Emperor Maximilian II was seen as a conciliatory character who attempted to rise above the strife between Catholics and Protestants. His personal tolerance and abhorrence of religious extremism often left him on the opposite side of the fence to his Spanish relatives with their uncompromising Catholic stance.
A cultivated humanist, Maximilian sought to realize the ideal of artistic and scientific universalism at his court. He laid the foundations of the imperial collections and gathered around him a circle of humanists and cosmopolitans. Maximilian’s universalist approach is also reflected in the underlying conception of the Neugebäude, which was intended as a place of encounter with treasures of art and Nature, an image of the world in miniature.
The palace was designed as a Gesamtkunstwerk on the model of the Roman imperial villas: its location on the broad expanse of the Simmeringer Haide outside the confines of the largely medieval city of Vienna was in keeping with the humanist ideal of recreation in rural surroundings – an aspect that is today hard to imagine, given the present-day situation of the site in the heavily industrialized southern fringes of the Austrian capital.
The main building, which was to house Maximilian’s collections, sat on the edge of a terrain with sweeping views of the wetland forests along the Danube. Between the latter and the gardens was a fenced-in game reserve, forming the transition to open countryside. Immediately surrounding the palace was a pleasance with fountains, grottoes and arcaded walkways where rarities such as tulips, lilac and the potato plant grew and exotic animals – brought to Vienna to satisfy the emperor’s scientific curiosity – could be marvelled at.

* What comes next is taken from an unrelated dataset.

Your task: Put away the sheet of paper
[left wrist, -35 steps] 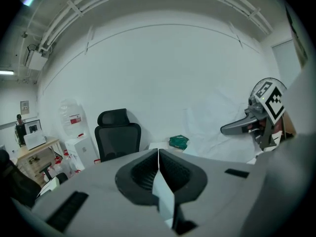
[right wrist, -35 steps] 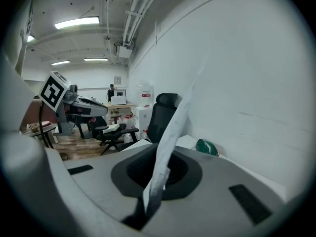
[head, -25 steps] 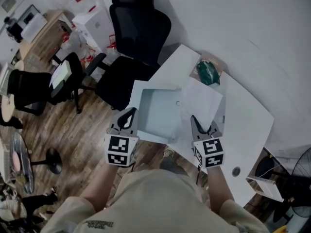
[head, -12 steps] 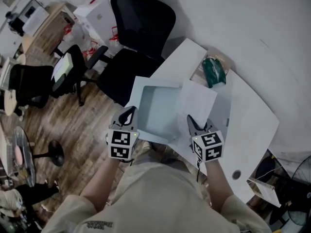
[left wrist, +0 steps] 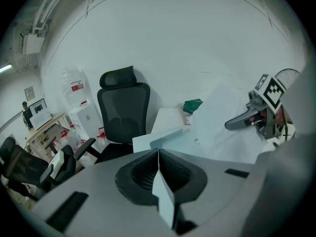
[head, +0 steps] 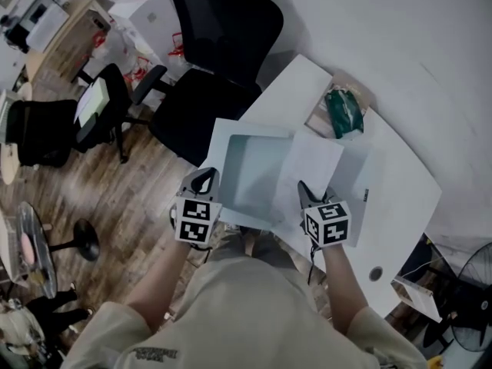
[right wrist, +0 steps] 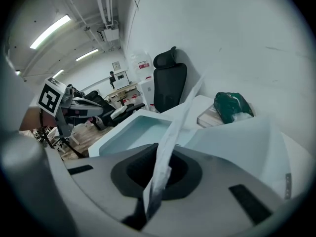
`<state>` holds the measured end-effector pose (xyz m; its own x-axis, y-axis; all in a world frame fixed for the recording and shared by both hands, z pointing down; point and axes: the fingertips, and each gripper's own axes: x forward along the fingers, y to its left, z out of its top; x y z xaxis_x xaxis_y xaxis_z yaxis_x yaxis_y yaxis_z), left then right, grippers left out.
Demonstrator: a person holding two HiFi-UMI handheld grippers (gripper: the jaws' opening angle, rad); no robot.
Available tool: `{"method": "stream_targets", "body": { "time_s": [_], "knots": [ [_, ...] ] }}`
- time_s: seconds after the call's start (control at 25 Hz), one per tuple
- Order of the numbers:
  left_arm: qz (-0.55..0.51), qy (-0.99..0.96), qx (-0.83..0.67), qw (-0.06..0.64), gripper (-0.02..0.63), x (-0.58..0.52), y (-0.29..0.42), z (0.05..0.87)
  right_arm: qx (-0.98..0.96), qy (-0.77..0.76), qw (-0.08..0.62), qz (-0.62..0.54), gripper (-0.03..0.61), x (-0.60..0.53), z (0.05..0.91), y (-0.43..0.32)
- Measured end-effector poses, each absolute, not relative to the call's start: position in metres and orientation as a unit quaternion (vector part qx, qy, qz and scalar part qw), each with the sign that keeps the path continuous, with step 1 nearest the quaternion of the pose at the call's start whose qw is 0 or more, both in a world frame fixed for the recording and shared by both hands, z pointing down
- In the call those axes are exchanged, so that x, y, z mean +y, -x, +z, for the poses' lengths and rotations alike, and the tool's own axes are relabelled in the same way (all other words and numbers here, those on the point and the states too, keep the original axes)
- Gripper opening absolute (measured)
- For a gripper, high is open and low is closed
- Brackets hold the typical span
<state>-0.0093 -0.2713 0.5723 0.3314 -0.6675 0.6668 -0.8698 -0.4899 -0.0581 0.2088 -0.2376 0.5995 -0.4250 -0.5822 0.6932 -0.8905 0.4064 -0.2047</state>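
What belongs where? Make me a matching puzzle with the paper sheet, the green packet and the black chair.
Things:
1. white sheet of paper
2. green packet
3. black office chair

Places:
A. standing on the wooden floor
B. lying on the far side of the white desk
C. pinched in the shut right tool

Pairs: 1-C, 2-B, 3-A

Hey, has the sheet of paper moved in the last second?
Yes, slightly left: the sheet of paper, pinched in the right gripper, has drawn away from the green packet and now covers more of the tray.
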Motion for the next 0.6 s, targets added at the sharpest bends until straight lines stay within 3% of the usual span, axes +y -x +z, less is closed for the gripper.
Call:
{"method": "stream_targets", "body": {
  "time_s": [0.6],
  "knots": [
    [0.367,-0.792,-0.449,0.190,0.023,-0.278,0.029,0.643,-0.757,-0.451,0.342,0.328,0.025,-0.237,0.665,-0.230]
  ]
}}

Work started on the palace in 1568, but it was still unfinished when Maximilian died suddenly in 1576, and the following generations of Habsburgs showed little interest in completing it. Under Maria Theresa the decaying complex came to the end of its existence as an imperial château de plaisance: she gave orders for the usable architectural elements to be recycled for the building of the Gloriette at Schönbrunn. The Neugebäude was handed over to the army for military purposes and used as a powder magazine. In the 1920s parts of the grounds were used to build the crematorium for Vienna’s Central Municipal Cemetery, and the palace itself, half-ruined, still awaits a suitable use.